**Task brief**. From the records below, set down exactly the lines starting with the line that contains "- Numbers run" and going on through the line that contains "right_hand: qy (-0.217". Nothing else is wanted.

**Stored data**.
<<<<

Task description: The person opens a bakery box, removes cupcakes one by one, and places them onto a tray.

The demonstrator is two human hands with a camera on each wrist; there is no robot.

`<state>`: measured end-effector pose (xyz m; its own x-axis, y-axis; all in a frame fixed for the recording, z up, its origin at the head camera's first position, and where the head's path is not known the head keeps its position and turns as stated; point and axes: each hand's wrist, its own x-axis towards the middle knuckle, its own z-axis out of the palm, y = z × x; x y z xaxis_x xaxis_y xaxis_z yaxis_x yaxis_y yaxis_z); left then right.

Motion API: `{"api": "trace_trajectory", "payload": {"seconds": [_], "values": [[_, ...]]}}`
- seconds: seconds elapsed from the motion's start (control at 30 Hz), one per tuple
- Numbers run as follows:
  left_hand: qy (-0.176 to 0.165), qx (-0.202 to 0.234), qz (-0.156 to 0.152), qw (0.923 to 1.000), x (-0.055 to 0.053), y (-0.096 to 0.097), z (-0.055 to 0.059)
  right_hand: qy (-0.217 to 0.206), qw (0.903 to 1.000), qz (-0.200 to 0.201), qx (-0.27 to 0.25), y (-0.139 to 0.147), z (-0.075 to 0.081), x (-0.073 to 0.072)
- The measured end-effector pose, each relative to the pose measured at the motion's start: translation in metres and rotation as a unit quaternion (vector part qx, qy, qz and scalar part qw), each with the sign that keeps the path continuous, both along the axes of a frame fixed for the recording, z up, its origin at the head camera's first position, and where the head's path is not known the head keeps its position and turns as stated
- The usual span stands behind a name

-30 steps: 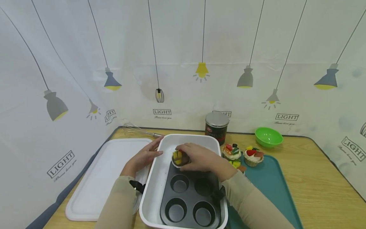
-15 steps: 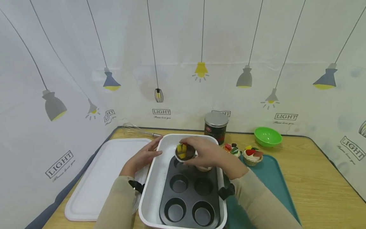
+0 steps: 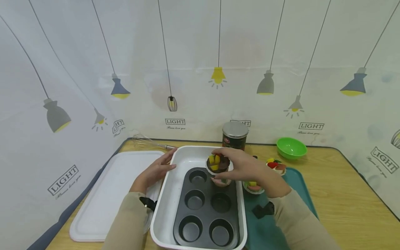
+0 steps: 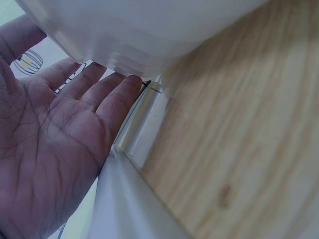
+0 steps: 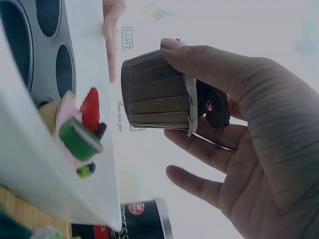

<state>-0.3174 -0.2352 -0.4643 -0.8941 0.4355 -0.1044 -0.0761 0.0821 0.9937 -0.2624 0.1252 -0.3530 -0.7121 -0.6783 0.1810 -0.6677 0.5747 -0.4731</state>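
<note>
My right hand (image 3: pixel 247 170) pinches a chocolate cupcake (image 3: pixel 216 163) with yellow pieces on top, between thumb and fingers. In the right wrist view the cupcake's brown pleated cup (image 5: pixel 157 94) is raised above the rim of a white tub. A dark muffin pan (image 3: pixel 207 212) lies inside that tub (image 3: pixel 165 191). Under the held cupcake, a pink-topped cupcake (image 3: pixel 220 182) sits in the pan's back right cup, partly hidden. At the tub's left wall rests my left hand (image 3: pixel 153 172). Its straight fingertips reach the tub's side (image 4: pixel 124 35) in the left wrist view.
A white tray (image 3: pixel 106 201) lies at the left, with a whisk (image 3: pixel 150 141) behind it. At the back stand a dark can (image 3: pixel 234 139) and a green bowl (image 3: pixel 291 148). The teal tray (image 3: pixel 260 222) at right bears cupcakes, including a yellow-topped one (image 3: pixel 253 188).
My right hand has lifted the chocolate cupcake out of the pan's back left cup and carried it right, over the pink-topped one. The left hand stays at the tub's side.
</note>
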Motion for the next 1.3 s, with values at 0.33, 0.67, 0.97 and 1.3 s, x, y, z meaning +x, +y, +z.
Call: {"api": "trace_trajectory", "payload": {"seconds": [0.33,0.67,0.97,1.3], "values": [[0.003,0.000,-0.003,1.0000,-0.002,-0.001,-0.002,0.005,0.9995,-0.029,-0.008,0.040,-0.005,0.007],[-0.005,-0.007,0.001,1.0000,0.000,-0.001,0.000,0.020,0.9976,-0.053,-0.039,0.091,-0.009,0.018],[-0.004,-0.004,0.001,1.0000,-0.003,0.001,-0.002,0.032,0.9945,-0.091,-0.040,0.140,-0.019,0.030],[-0.001,-0.003,0.002,1.0000,-0.003,-0.002,-0.004,0.036,0.9882,-0.147,-0.025,0.183,-0.031,0.029]]}}
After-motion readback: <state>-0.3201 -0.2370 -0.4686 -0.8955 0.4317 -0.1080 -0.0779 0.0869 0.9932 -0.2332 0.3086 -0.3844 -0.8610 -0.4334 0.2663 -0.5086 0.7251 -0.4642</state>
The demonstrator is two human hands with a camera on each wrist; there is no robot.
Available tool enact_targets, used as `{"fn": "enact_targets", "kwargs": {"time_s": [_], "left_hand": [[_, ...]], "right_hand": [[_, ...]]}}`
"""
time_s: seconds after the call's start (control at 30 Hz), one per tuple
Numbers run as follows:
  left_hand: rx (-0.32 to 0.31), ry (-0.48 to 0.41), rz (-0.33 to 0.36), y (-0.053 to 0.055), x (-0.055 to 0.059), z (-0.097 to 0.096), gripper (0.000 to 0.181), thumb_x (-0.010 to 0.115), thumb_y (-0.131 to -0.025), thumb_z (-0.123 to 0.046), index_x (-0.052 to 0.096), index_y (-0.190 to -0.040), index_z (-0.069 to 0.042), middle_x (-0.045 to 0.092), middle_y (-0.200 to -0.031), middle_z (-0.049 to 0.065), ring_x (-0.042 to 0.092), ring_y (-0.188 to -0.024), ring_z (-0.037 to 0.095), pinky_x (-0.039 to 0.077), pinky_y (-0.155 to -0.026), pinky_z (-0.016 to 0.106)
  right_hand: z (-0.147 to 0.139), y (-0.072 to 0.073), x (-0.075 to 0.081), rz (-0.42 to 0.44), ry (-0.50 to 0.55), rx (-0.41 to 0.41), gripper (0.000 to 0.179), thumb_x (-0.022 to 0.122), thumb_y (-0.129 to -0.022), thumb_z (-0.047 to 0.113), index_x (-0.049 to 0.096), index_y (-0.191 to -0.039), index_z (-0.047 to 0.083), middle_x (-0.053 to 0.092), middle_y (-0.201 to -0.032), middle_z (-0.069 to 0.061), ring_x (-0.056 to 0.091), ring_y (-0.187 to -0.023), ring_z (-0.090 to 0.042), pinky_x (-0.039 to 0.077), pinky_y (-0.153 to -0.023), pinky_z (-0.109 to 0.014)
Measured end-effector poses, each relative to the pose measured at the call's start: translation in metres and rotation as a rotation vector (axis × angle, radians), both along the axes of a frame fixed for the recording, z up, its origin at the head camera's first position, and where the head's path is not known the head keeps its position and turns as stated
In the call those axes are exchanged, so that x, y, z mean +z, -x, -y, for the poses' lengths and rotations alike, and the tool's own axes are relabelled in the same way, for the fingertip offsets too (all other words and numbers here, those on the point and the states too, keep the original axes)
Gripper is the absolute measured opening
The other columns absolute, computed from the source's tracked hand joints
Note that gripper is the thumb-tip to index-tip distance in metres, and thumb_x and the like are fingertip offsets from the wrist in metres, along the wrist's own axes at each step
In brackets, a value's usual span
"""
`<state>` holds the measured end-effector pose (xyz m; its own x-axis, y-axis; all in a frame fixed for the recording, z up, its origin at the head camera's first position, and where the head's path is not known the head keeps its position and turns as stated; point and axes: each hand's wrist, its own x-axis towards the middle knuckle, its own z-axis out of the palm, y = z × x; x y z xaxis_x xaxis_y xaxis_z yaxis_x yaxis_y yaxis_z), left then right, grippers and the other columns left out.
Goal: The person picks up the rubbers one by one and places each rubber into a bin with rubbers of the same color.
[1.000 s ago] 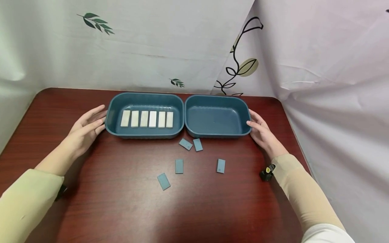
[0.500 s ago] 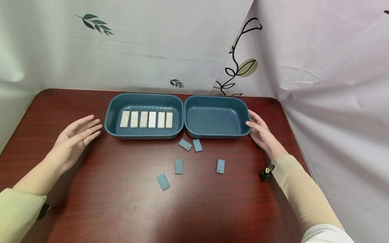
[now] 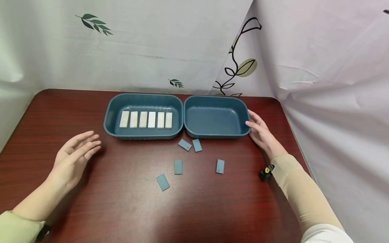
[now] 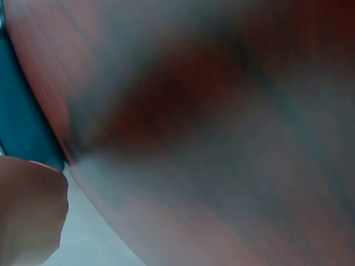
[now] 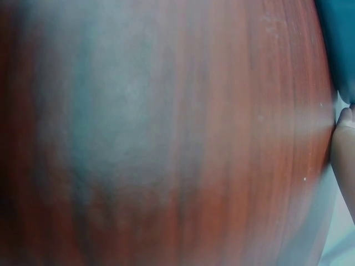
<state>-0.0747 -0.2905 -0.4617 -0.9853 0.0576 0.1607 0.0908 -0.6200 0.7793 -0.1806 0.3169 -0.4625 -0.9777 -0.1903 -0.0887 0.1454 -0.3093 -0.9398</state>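
Two dark blue plastic trays stand side by side on the table. Several white rectangular blocks [image 3: 143, 119] lie in a row in the left tray [image 3: 144, 137]; the right tray [image 3: 216, 121] shows only its bare bottom. My right hand [image 3: 260, 134] rests against the right tray's outer end, thumb at the rim and fingers along the wall. My left hand [image 3: 73, 158] hovers with loosely extended fingers to the left of the left tray, apart from it and holding nothing. Several small blue-grey tiles lie in front of the trays, among them one tile [image 3: 162, 182] nearest me.
The reddish-brown wooden table [image 3: 127, 209] carries everything. White cloth with leaf prints [image 3: 94, 24] hangs behind and at the sides. Both wrist views are mostly blurred tabletop, with a tray edge [image 4: 25, 105] and part of a hand at the border.
My left hand has come away from the left tray's end, moving left and then toward me. My right hand stays at the right tray; the trays, blocks and tiles have not moved.
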Motion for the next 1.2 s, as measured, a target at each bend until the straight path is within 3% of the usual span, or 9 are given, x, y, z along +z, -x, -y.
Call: {"fn": "enact_targets", "kwargs": {"time_s": [0.17,0.37,0.6,0.9,1.03,1.2], "left_hand": [[-0.037,0.082,0.03,-0.01,0.0,-0.018,0.044,0.036,-0.105,0.019,0.063,-0.137,0.006,0.076,-0.124,0.014,0.076,-0.107,0.021,0.06,-0.096,0.027],[-0.103,0.177,0.035,-0.014,0.001,-0.04,0.044,0.038,-0.105,0.019,0.065,-0.135,0.001,0.077,-0.122,0.009,0.076,-0.107,0.017,0.06,-0.095,0.027],[-0.203,0.383,0.083,-0.018,0.007,-0.065,0.04,0.048,-0.107,0.011,0.067,-0.135,-0.01,0.077,-0.123,0.0,0.074,-0.107,0.01,0.059,-0.093,0.023],[-0.307,0.552,0.007,-0.013,0.008,-0.091,0.034,0.059,-0.102,0.011,0.067,-0.132,-0.005,0.077,-0.12,-0.003,0.074,-0.104,0.007,0.06,-0.089,0.021],[-0.357,0.66,-0.04,-0.01,0.006,-0.098,0.031,0.062,-0.101,0.009,0.064,-0.131,0.003,0.076,-0.119,-0.003,0.073,-0.102,0.008,0.059,-0.088,0.019],[-0.413,0.727,-0.071,-0.007,0.005,-0.105,0.033,0.065,-0.101,0.007,0.059,-0.132,0.013,0.075,-0.118,0.002,0.073,-0.101,0.01,0.059,-0.088,0.019]], "right_hand": [[-0.001,0.0,0.0,0.0,-0.009,0.003,0.05,0.041,-0.107,-0.009,0.053,-0.146,0.019,0.063,-0.14,0.007,0.062,-0.123,-0.008,0.053,-0.098,-0.02],[0.0,0.0,0.0,0.003,-0.014,0.006,0.049,0.042,-0.107,-0.008,0.051,-0.147,0.018,0.063,-0.14,0.007,0.062,-0.123,-0.008,0.054,-0.098,-0.02],[0.001,0.0,0.0,0.002,-0.02,0.007,0.049,0.042,-0.107,-0.008,0.051,-0.148,0.017,0.062,-0.14,0.007,0.061,-0.123,-0.008,0.054,-0.098,-0.02],[0.001,0.001,0.0,0.009,-0.03,0.004,0.049,0.043,-0.107,-0.007,0.05,-0.149,0.017,0.062,-0.14,0.007,0.061,-0.123,-0.008,0.053,-0.098,-0.02],[0.0,0.0,0.0,0.014,-0.033,0.003,0.049,0.043,-0.108,-0.007,0.049,-0.15,0.016,0.061,-0.141,0.007,0.061,-0.124,-0.008,0.053,-0.098,-0.019],[0.0,0.0,0.001,0.015,-0.035,0.002,0.048,0.044,-0.108,-0.006,0.049,-0.151,0.016,0.06,-0.141,0.007,0.061,-0.124,-0.008,0.053,-0.098,-0.019]]}}
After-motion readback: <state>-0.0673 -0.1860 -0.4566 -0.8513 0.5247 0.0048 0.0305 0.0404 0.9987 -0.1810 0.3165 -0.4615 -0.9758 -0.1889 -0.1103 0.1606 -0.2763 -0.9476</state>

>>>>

**Exercise output**.
- Numbers run as follows:
  left_hand: qy (-0.176 to 0.165), qx (-0.202 to 0.234), qz (-0.156 to 0.152), qw (0.923 to 1.000), x (-0.055 to 0.053), y (-0.096 to 0.097), z (-0.055 to 0.059)
  right_hand: qy (-0.217 to 0.206), qw (0.903 to 1.000), qz (-0.200 to 0.201), qx (-0.27 to 0.25), y (-0.139 to 0.147), z (-0.075 to 0.081), x (-0.073 to 0.072)

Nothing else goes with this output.